Task description:
Look through the entries below and extract exactly the lines from the one containing "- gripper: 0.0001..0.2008" through the one containing "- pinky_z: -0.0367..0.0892", ends included.

Stored dataset items
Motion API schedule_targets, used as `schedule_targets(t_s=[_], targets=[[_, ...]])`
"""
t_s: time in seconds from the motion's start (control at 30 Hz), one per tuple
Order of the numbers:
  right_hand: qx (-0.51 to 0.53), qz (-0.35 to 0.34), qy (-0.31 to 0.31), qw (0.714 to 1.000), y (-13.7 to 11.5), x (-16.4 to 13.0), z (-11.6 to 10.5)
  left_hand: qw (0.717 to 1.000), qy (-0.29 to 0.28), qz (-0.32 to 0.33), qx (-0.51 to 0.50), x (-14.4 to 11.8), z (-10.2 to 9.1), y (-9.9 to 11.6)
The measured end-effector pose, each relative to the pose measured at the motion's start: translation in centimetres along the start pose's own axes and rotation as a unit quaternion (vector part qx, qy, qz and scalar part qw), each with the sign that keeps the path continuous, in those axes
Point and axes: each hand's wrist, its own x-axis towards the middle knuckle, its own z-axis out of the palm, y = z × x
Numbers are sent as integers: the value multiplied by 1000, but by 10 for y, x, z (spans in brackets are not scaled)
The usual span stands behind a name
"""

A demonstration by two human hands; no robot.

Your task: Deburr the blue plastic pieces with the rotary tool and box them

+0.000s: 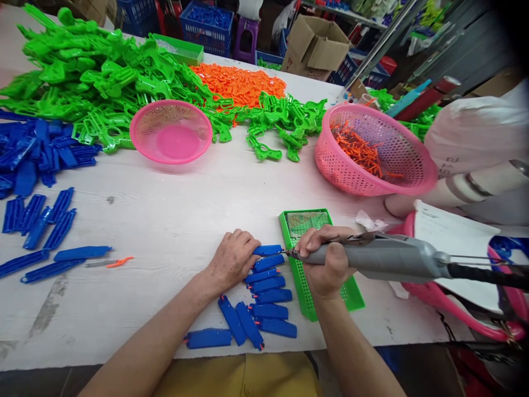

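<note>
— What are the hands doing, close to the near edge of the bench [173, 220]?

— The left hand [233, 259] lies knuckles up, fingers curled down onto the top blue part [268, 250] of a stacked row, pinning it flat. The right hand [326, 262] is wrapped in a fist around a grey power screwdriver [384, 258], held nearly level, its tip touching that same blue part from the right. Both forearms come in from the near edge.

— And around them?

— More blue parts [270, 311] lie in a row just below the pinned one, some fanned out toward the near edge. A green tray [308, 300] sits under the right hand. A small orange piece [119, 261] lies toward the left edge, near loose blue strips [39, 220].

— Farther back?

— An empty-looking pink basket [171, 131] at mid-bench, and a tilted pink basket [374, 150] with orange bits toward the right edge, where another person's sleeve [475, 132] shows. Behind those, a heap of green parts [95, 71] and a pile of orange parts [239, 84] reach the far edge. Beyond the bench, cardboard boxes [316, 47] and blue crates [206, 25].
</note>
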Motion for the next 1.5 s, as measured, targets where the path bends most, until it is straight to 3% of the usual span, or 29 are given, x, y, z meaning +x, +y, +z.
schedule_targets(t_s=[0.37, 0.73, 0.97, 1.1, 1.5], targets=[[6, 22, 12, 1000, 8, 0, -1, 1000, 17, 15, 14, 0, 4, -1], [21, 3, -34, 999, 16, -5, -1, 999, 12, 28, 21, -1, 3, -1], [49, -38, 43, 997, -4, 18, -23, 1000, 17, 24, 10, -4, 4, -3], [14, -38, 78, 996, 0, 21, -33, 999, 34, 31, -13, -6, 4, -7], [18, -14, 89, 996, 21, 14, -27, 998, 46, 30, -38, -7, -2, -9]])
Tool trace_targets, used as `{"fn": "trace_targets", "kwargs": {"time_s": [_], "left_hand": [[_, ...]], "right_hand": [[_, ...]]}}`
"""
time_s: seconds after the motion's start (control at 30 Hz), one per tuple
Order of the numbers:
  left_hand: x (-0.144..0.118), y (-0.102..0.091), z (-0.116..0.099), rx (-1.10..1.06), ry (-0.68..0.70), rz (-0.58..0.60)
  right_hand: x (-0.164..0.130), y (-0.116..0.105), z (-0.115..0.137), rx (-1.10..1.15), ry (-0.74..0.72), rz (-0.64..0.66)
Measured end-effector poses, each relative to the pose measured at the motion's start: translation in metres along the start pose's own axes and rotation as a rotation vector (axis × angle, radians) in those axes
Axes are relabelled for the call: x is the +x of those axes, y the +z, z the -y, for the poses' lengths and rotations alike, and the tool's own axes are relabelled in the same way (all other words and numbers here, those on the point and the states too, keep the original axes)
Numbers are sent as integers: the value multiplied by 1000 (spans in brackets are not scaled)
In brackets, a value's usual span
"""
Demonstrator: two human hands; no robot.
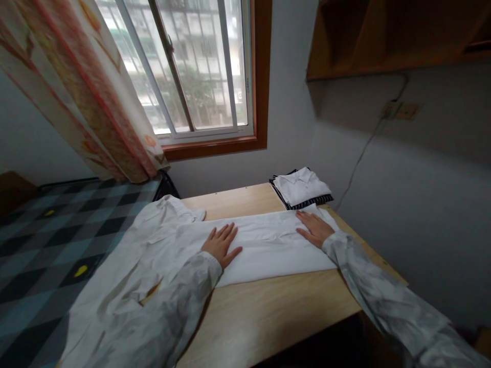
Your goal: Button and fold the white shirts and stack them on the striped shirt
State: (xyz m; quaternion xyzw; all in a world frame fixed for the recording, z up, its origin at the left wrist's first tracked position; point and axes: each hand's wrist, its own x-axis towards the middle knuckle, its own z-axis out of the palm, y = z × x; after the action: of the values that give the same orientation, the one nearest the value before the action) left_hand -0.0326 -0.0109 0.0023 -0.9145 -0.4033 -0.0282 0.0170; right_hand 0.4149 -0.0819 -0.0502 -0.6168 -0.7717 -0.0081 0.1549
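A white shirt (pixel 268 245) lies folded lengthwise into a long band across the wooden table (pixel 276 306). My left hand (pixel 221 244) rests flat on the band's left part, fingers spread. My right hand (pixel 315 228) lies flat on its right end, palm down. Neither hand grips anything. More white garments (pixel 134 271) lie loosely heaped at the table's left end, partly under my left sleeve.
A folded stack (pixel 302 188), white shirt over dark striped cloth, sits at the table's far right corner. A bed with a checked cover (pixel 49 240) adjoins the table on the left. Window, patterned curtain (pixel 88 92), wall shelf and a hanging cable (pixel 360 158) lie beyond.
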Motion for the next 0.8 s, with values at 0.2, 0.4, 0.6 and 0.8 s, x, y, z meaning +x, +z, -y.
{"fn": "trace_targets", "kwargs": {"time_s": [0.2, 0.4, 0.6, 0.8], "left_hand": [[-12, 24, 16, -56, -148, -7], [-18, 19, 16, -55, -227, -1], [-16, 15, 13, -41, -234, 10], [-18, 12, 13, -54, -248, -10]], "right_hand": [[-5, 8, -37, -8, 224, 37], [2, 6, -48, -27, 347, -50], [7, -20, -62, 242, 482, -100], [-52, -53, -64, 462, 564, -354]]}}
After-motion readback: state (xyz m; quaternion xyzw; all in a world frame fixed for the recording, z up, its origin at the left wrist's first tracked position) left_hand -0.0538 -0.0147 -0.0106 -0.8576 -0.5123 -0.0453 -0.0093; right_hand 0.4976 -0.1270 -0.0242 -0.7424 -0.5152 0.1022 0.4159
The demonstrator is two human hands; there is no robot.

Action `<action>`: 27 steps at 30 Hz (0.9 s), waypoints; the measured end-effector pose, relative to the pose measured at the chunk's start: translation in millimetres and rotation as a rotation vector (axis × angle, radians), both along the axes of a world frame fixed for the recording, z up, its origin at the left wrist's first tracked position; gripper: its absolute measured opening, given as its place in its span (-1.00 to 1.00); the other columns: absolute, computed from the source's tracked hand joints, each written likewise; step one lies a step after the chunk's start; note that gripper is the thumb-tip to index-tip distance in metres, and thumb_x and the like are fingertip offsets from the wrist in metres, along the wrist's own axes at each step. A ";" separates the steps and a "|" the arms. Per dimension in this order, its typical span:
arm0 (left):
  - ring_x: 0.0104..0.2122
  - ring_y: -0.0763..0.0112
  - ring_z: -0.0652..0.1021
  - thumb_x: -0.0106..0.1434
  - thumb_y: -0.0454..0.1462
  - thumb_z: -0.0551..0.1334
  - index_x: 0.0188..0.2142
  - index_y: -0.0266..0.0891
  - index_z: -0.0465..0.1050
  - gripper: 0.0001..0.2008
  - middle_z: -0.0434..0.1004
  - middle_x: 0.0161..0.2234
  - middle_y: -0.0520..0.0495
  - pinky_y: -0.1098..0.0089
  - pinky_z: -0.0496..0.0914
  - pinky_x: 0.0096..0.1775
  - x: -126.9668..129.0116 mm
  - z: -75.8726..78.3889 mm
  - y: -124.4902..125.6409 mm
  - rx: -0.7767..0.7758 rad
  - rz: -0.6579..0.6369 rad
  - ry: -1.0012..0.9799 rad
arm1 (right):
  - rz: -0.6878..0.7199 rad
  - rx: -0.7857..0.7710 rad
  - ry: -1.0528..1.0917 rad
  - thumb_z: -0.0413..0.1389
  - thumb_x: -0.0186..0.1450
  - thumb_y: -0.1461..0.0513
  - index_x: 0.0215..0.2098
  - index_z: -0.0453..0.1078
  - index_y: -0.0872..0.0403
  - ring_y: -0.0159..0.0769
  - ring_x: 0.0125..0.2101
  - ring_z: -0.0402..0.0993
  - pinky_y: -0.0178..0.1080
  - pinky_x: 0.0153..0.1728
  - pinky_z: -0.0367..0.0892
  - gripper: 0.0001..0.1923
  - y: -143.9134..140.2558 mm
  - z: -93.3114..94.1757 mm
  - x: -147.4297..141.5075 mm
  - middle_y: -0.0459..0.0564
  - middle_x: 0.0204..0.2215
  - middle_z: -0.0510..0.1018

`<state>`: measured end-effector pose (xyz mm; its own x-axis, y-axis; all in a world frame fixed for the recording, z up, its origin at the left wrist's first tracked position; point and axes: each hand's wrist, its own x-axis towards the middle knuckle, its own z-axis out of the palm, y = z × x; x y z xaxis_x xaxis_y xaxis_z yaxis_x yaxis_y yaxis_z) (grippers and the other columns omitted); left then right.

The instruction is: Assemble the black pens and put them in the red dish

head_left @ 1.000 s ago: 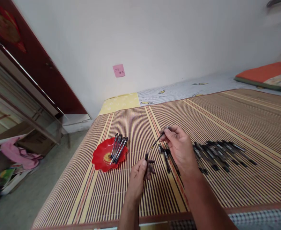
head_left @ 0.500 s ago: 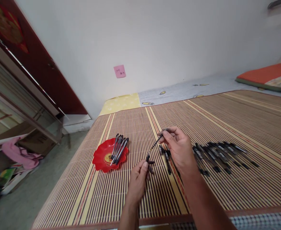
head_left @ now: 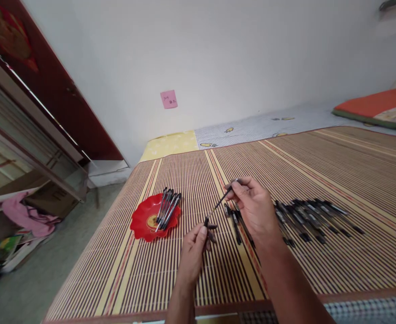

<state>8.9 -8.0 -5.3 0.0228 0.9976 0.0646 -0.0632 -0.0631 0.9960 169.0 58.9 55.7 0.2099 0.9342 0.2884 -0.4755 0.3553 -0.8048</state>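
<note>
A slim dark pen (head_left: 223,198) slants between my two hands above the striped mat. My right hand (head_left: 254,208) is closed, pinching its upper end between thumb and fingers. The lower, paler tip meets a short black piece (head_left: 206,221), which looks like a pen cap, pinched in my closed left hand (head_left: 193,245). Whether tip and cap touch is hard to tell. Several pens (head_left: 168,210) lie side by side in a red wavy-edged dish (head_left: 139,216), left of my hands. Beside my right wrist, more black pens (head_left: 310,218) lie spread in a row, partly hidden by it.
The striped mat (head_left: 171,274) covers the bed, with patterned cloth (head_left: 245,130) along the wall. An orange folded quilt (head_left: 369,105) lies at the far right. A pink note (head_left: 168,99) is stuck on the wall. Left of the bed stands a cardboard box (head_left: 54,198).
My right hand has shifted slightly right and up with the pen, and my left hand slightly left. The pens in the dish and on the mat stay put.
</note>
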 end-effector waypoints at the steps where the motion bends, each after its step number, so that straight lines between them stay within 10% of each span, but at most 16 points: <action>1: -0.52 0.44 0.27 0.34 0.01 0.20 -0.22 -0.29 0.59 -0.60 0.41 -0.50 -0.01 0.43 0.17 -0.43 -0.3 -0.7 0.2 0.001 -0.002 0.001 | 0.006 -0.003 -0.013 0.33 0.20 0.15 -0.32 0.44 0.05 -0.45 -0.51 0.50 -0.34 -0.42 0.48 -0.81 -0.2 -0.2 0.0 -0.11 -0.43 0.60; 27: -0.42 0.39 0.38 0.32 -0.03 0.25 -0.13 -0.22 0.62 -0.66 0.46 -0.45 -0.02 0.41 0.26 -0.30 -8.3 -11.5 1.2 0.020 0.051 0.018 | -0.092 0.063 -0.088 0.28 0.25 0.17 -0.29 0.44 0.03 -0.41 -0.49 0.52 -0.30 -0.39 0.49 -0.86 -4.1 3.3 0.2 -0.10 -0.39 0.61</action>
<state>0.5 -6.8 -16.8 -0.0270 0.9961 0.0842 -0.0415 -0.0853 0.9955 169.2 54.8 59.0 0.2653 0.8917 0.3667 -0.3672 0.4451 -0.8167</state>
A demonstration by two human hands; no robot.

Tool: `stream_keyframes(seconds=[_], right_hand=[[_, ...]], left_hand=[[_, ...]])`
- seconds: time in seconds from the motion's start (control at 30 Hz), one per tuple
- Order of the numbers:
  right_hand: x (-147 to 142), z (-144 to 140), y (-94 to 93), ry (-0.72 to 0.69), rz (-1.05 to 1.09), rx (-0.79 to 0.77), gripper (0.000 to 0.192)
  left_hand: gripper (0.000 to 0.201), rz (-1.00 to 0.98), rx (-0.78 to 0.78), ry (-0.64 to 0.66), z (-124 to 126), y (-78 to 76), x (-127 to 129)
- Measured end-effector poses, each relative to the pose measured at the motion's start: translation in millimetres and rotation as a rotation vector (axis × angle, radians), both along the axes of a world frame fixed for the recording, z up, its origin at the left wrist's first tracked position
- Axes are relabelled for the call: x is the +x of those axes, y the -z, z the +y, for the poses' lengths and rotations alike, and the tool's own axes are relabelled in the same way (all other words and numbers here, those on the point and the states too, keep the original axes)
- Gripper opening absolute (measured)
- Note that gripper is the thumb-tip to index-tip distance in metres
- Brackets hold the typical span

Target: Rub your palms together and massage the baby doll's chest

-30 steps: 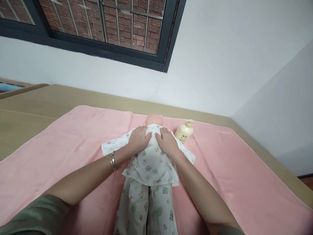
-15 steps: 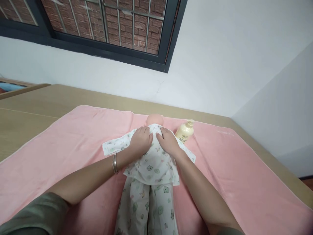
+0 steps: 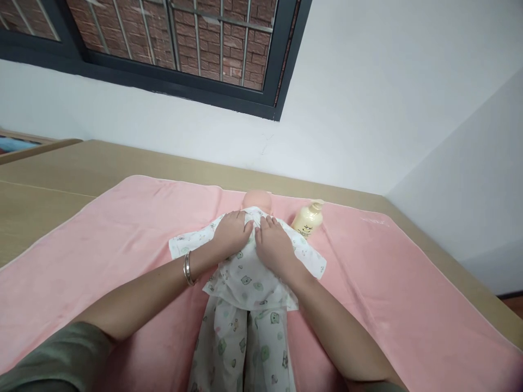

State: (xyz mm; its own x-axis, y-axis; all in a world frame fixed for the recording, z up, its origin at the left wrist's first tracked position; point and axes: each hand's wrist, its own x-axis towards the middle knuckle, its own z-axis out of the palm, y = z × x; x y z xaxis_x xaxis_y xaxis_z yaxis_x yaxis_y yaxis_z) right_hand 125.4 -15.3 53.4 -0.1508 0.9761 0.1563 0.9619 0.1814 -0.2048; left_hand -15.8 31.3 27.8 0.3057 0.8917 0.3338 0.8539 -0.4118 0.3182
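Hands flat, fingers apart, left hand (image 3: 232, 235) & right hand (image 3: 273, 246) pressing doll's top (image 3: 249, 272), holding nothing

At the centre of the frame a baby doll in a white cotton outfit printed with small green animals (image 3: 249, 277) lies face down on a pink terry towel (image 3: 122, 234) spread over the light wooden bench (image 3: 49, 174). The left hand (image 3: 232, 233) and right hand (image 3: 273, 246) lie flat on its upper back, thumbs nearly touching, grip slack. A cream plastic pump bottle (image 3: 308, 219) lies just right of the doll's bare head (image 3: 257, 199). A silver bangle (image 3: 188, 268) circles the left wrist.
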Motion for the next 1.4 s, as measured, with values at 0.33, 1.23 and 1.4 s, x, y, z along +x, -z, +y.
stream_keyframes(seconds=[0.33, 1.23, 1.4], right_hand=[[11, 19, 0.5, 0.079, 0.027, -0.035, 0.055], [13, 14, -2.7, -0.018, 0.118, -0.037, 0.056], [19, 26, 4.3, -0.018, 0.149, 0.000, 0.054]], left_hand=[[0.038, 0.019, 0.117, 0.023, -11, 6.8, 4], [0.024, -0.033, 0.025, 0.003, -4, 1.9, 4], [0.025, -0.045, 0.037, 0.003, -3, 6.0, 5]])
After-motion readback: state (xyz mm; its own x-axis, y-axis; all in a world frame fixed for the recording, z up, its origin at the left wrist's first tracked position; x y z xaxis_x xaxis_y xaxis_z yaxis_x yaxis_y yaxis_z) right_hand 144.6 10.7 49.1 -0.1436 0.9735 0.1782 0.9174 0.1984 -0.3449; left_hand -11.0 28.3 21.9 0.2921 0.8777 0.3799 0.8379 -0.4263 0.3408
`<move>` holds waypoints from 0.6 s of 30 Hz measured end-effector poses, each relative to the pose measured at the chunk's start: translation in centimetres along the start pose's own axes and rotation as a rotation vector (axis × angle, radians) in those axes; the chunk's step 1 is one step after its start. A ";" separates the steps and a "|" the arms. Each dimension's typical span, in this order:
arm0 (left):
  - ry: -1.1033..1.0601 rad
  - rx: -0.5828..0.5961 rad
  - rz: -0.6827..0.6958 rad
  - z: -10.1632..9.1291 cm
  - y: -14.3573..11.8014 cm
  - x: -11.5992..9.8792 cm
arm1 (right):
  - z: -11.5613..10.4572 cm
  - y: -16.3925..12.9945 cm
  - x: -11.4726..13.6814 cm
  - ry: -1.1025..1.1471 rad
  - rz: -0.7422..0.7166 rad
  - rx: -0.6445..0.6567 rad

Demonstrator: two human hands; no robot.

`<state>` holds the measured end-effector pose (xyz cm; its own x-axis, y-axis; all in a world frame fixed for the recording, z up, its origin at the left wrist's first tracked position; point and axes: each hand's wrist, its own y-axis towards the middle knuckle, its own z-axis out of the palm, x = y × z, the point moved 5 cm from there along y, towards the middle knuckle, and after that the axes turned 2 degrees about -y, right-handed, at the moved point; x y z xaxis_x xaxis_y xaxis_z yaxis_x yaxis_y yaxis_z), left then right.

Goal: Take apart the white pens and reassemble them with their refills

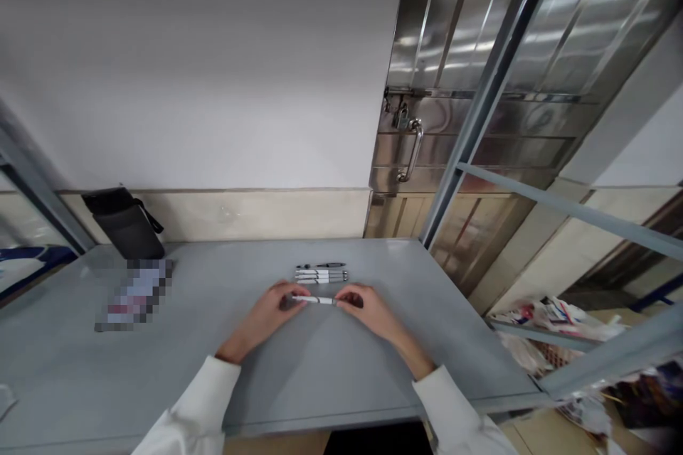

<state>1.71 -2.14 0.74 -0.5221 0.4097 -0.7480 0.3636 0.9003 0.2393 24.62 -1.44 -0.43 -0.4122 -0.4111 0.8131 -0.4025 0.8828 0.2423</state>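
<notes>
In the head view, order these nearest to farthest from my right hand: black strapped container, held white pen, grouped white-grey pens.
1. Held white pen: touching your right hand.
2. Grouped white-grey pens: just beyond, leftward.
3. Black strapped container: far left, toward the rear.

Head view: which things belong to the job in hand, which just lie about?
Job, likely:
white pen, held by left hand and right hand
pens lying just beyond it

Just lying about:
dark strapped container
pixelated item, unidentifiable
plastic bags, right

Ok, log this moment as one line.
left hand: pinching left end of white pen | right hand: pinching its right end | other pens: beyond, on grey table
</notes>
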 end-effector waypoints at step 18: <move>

Result:
  - gripper: 0.0001..0.2008
  - middle_z: -0.0434..0.1004
  - middle_x: 0.0161..0.2234
  - middle_y: -0.0520..0.0495
  - pinky_y: -0.1098..0.0089
  - pinky_z: -0.0496..0.0914
  - pinky_x: 0.0096..0.1775
  - x: -126.9668..129.0116 mm
  - z: -75.8726..78.3889 mm
  - y: -124.4902..125.6409 mm
  - rx: -0.7767..0.7758 rad
  - rz: -0.6579..0.6369 rad
  - ry: -1.0012..0.9799 rad
arm1 (right):
  - rz: -0.6878..0.7199 rad
  - rx: -0.7857..0.7710 rad
  - ry: -1.0528..1.0917 rad
  - thumb_z: -0.0413..0.1389
  - thumb_x: -0.0186..0.1450
  - thumb_y: -0.1461..0.0513
  - index_x: 0.0215..0.2098
  - index_z: -0.0453..0.1078
  - index_y: -0.0872..0.0403
  - ring_y: -0.0159..0.0769
  - ring_x: 0.0125..0.2101
  - ring_z: -0.0402..0.0993
  - pinky_y: -0.0178..0.1080
  - pinky_x: 0.0153..0.1728
  - pinky_z: -0.0367..0.0892

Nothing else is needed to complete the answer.